Third, state proliferators could seek to use thorium to acquire 233U for weapons production. These three points should be included in debates on the proliferation attributes of thorium.

Monitoring thorium

The emergence of thorium technologies will bring problems as well as benefits. There is a need for appropriate monitoring of thorium-related nuclear technologies within declared and undeclared facilities. The IAEA and the Nuclear Suppliers Group, the group of countries that controls nuclear exports, have a role to play in observing such developments.

Steps are needed to control the short-term irradiation of thorium-based materials with neutrons. Similarly, civil nuclear-fuel cycles involving in-plant reprocessing of thorium-based fuels should be avoided.
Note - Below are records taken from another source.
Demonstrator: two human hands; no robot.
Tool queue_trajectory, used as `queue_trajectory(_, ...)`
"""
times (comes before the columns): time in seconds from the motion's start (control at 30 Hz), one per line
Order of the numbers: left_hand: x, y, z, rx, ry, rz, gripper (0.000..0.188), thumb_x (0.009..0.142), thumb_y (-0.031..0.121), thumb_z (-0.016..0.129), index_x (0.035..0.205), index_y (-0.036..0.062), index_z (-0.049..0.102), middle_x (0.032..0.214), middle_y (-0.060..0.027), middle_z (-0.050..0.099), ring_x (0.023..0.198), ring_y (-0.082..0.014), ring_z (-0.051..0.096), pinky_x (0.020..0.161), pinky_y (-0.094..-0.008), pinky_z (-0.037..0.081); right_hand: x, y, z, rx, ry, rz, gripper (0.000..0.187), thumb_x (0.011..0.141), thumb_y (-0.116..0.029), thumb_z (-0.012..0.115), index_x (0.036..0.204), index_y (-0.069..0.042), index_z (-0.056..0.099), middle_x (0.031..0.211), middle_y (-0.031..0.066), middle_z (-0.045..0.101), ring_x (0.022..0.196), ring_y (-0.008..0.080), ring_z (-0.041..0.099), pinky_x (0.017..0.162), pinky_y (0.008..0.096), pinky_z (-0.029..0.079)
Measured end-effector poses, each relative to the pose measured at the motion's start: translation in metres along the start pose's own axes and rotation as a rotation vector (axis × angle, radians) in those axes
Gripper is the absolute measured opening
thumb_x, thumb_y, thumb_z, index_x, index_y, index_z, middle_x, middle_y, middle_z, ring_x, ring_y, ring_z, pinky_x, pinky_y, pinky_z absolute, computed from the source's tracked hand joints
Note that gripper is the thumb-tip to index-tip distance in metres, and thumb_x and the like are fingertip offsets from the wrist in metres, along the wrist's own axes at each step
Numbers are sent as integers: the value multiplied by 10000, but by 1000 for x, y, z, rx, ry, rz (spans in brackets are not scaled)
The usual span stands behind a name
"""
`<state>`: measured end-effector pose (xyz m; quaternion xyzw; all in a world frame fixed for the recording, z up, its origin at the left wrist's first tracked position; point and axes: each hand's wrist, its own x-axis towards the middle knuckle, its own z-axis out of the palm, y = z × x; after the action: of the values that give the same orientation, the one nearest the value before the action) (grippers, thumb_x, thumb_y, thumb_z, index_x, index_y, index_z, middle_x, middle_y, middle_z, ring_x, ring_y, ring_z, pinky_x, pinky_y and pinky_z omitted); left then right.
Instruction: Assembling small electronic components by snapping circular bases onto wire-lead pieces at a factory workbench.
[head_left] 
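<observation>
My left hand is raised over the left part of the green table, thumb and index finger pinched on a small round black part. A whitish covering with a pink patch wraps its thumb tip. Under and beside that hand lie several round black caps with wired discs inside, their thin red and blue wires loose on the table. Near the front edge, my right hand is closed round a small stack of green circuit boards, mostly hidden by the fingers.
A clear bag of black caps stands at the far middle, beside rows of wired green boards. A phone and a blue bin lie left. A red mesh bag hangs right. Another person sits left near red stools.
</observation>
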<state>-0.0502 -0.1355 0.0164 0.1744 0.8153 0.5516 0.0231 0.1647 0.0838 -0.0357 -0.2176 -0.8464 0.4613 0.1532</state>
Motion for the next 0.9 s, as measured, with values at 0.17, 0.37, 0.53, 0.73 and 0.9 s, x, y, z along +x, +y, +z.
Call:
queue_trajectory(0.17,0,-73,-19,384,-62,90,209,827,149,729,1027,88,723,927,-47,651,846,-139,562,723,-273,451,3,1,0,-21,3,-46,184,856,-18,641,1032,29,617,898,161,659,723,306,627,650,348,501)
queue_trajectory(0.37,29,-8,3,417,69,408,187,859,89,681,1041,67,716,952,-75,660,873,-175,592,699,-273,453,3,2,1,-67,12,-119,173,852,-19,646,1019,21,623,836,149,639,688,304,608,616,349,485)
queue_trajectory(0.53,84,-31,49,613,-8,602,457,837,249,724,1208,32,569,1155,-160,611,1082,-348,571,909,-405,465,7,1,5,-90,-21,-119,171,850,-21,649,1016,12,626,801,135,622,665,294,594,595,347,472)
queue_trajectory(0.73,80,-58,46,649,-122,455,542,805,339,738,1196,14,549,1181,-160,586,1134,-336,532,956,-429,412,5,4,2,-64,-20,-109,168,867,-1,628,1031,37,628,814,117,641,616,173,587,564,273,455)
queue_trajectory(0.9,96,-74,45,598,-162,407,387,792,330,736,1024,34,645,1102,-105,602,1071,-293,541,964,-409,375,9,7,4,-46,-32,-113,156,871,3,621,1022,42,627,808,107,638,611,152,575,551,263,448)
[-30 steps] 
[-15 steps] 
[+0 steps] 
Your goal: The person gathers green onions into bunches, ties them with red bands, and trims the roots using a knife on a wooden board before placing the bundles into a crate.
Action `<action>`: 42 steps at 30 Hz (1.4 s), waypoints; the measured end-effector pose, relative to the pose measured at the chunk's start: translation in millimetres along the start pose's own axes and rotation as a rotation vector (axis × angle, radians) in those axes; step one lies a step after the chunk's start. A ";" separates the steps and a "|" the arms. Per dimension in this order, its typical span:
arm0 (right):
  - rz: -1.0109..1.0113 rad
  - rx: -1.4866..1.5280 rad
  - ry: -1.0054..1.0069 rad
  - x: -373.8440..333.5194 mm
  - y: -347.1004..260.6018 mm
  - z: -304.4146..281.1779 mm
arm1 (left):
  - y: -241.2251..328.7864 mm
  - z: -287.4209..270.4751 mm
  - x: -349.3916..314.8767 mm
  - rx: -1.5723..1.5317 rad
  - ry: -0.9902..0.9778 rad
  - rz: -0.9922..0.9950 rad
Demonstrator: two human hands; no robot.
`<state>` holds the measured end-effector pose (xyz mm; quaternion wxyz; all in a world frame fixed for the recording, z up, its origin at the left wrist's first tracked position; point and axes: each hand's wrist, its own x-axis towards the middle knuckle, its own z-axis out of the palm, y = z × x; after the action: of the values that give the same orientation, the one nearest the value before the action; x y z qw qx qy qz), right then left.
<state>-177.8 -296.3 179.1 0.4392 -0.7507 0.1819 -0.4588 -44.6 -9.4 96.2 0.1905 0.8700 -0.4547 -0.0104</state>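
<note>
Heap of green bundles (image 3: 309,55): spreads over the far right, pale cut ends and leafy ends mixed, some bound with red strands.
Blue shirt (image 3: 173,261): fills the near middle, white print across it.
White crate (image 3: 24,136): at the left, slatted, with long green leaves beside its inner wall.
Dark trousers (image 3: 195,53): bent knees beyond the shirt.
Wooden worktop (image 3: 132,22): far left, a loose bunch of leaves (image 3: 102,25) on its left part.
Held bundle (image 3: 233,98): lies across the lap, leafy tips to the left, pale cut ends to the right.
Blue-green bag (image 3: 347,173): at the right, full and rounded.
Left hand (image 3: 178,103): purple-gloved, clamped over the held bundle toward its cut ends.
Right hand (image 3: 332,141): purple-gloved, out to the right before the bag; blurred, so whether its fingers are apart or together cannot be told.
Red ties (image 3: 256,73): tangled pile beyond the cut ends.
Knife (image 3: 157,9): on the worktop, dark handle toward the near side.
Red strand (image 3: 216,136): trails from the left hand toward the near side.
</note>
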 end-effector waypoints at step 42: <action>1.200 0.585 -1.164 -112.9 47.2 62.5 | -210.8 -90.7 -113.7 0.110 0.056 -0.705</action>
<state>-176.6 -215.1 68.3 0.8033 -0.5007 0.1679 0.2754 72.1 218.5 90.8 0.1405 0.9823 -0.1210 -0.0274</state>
Hot cells are a key technology in protactinium separation. The Additional Protocol of the Nuclear Non-Proliferation Treaty10 requires disclosure of large hot-cell facilities. The associated size cut-off is potentially important with protactinium pathways in mind. We are comforted that large hot-cell facilities are treated by the IAEA as nuclear technologies that can be 'dual use' for military or peaceful purposes, but concerns will always remain about hidden undeclared facilities.

Thorium is not as benign as has been suggested and we call for greater debate on its associated risks. In this way, a safer nuclear future can be assured.